Dessen Geschichten durchziehen wie ein roter Faden den ganzen Erzählband
und bringen uns mit einer gehörigen Portion (Selbst-) Ironie die Schwierigkeiten
einer Schriftstellerexistenz nahe, die durch die furchtbar tiefen Abgründe
zwischen dem banalen Alltag und der schönen Fiktion mit ihren "hoffnungslos
übersteigerten Träumereien" zerrissen ist. Auf der einen Seite wird so
im Café ästhetisch hochvirtuos über die formalen und inhaltlichen Essenzen
von Baudelaire, Mallarmé, Dr. Faustus oder auch Verena Auffermann diskutiert
und die eigene heroisch-umständliche Existenz schonungslos durchleuchtet:
"Ich stand vor meinem Schicksal in der Pflicht. Ich mußte endlich wieder
etwas tun, was mich in Frage stellte, man konnte nicht immer nur gleichmäßig
und stetig an sich arbeiten, man mußte von Zeit zu Zeit genau das tun,
was man eigentlich nie tun würde". Doch auf der anderen Seite bleibt die
entscheidende und mit einem Bataillon von Selbstzweifeln, Schlachtplänen
und vorgreifenden Simulationen verbundene Frage stehen, wie man, um Gottes
Willen, dem Mädel hinter der Theke einfach nur sagen kann, dass man es
gerne etwas näher kennenlernen würde?
Über den engen
Horizont von Oderbruch und Berlin hinaus verschlägt es diesen Jürgen Reip
auch auf eine Sprachreise nach Moskau, wo er nicht nur im mehr oder minder
stummen Dialog mit Lenin und der schönen Bulgarin Stella steht, sondern
sich auch wunderbaren und hier abschließend zitierten Assoziationen über
das Ankommen des Schriftstellers in der Fremde hingibt:
"Das gleiche Gefühl wie am ersten Abend in Rom, allein in einer Pizzeria
des Viertels, die Wand schmückt ein ungeschickt gemalter Radsportler.

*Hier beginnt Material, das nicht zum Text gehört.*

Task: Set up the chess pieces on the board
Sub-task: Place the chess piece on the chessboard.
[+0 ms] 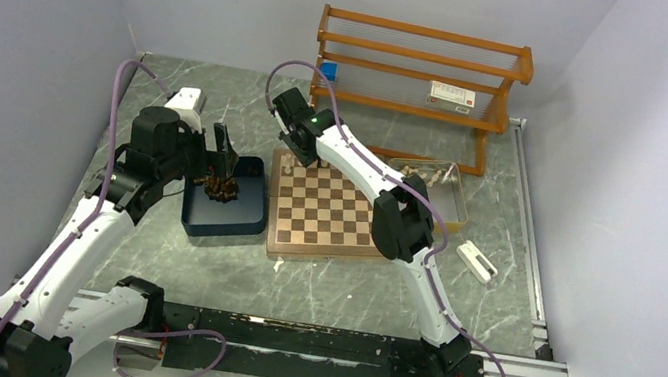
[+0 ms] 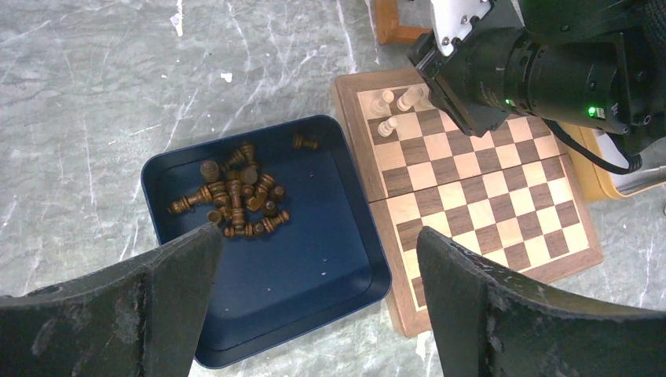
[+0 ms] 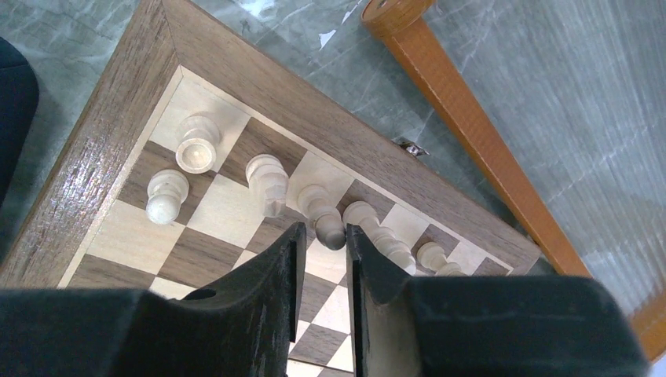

Dunkelheit, schmale Bürgersteige, die von Autos zugeparkt sind. Aber es
wird Frühling. Die fremden Geräusche, der eigene Kopf, der wieder mit
sich zu sprechen beginnt. Plötzlich in der Fremde und erfrischt von der
eigenen Unsicherheit. Das gleiche Gefühl wie an einem heißen Mittag in
Valencia, allein auf der Straße, weil hier um diese Zeit niemand aus dem
Haus gehen würde. Jedes Wort muß erkämpft sein, aber manchmal schenken
einem die Menschen ihre Gesprächsfetzen, ohne es zu ahnen. Das gleiche
Gefühl wie in New York [...] und dann in Brest am Morgen der Ankunft,
auf der Rue Jan Jaurès, die Nacht über hatte es geregnet. Der bucklige
Teer und der fanzösische Mülle in den Ecken. Womit wird mir dieser Ort
einmal wichtig werden? Damit. Daß ich mich für ihn entschieden habe? Er
hatte ja immer Angst, die Orte, an denen er sein Leben selbst erfunden
hatte, wiederzubetreten und etwas nicht wiederzufinden oder totzutreten.
Waren es nicht schon zuviele solcher Gefühle? Manchmal vergaß er sie,
aber dann brachen sie plötzlich hervor, und es schnürte ihm die Kehle
zu, weil er den, den er damals war, nie wiedersehen würde."